#### What you should do:
Every line of the data below must be output exactly, with images left out.

-=-=-=-=-

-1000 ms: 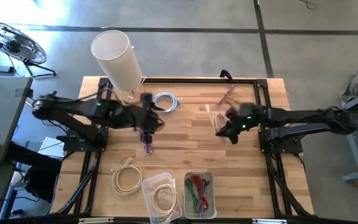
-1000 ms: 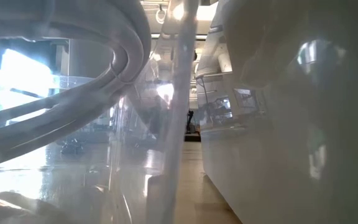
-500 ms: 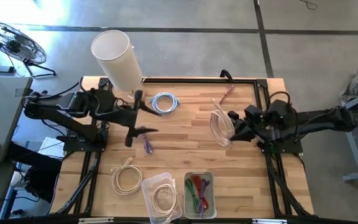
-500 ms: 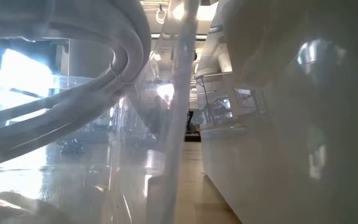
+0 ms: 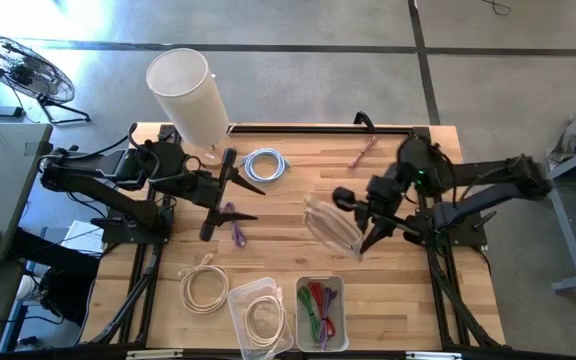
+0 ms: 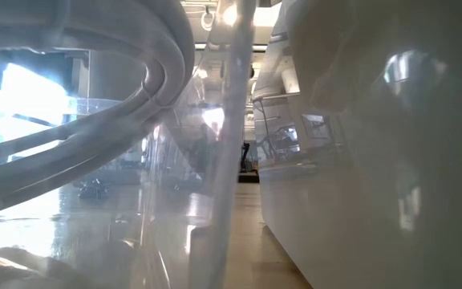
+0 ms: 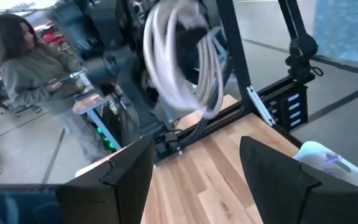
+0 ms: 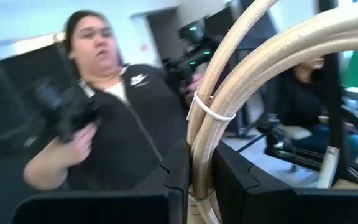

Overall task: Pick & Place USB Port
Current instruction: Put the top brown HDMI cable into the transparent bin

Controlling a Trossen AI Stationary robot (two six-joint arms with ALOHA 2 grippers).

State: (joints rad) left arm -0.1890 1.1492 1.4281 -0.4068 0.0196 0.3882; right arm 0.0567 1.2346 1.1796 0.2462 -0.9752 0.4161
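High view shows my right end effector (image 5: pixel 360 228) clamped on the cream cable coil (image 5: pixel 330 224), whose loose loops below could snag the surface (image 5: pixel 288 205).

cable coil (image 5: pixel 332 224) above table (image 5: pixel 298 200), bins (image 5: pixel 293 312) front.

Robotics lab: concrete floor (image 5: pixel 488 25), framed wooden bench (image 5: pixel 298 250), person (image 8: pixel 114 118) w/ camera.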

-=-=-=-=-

#### Task response:
-1000 ms: 
-1000 ms: 
-500 ms: 
-500 ms: 
+0 ms: 
+0 ms: 
+0 ms: 
+0 ms: 

Overall task: Pick & Place USB Port
Current instruction: Put the top brown HDMI cable into the transparent bin

Controlling a Trossen AI Stationary robot (two six-joint arms with ALOHA 2 grippers).

State: (joints rad) left arm -0.1890 1.1492 1.4281 -0.4068 0.0196 0.3882; right arm 0.0567 1.2346 1.1796 0.2462 -0.9752 0.4161
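High view shows my right end effector (image 5: pixel 360 228) clamped on the cream cable coil (image 5: pixel 330 224), whose loose loops below could snag the surface (image 5: pixel 288 205).

cable coil (image 5: pixel 332 224) above table (image 5: pixel 298 200), bins (image 5: pixel 293 312) front.

Robotics lab: concrete floor (image 5: pixel 488 25), framed wooden bench (image 5: pixel 298 250), person (image 8: pixel 114 118) w/ camera.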

No more output will be added to the exercise.